Ceratosaurus, a theropod, was a meat eater that lived in the region where Colorado is located today during the Tithonian stage of the late Jurassic. Artist Danny Cicchetti on Wikimedia Commons.
Stegosaurus is the state dinosaur
of Colorado. This plant eater had rows of plates and spines along its back and tail. Jean Jacobsen Collection.
Marshosaurus, a theropod, was another meat eater that lived in the region during the Tithonian stage of the late Jurassic. Wikimedia Commons.
The next few hundred million years found Douglas County sinking into mud and lime at the bottom of a sea. Later, the sinking stopped, and land rose up and became surface again. When the sedimentary rock eroded away, the ancestral Rocky Mountains emerged.⁹
Around this time, the Fountain Formation appeared, evident in several places along the Front Range, including many outcroppings in Roxborough State Park, The formation gets its name from Fountain, Colorado, where it was first noticed. Its red color is due to iron oxide.¹⁰
Millions of years later, the Triassic period ended and again, in Roxborough, the Lyons Formation could be seen.
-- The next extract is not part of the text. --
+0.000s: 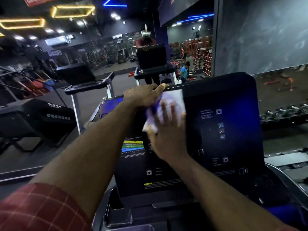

At this time, the shoreline was slimy.¹¹
Moving forward in time to 150 million years ago, the Morrison Formations occurred in Douglas County. They are often called the Long Neck Meadows as dinosaurs such as diplodocus, stegosaurus, triceratops, apatosaurus and many other theropods (meat eaters) and sauropods (plant eaters) were here at that time. As an aside, stegosaurus is Colorado’s state fossil.¹²
To visualize the time of the dinosaurs, students of history can travel back in time through the following creative story. The setting is near present-day Roxborough Park, which was then a flat landscape. Imagine a steamy mist on an early morning:
Ceratosaurus woke up, stretched and decided he was very hungry. This Morrison Formations meat eater looked like a horned lizard.
He was eighteen feet tall when he stood on his powerful back legs. He had short strong arms and each hand had four fingers. His large teeth jutted out—too big for his mouth and scary to his prey. With the horns on his head, he looked like a medieval dragon.
Nearby he could see some marshosaurus theropods, similar to himself about sixteen feet high when on their back legs. He quickly left and headed for an area of lush vegetation, where he hoped some sauropods would be having their breakfast of ferns among the trees. He cruised down the Dinosaur Freeway
approaching speeds of fifteen miles per hour. No speed limit slowed him down; the open trail was well traveled.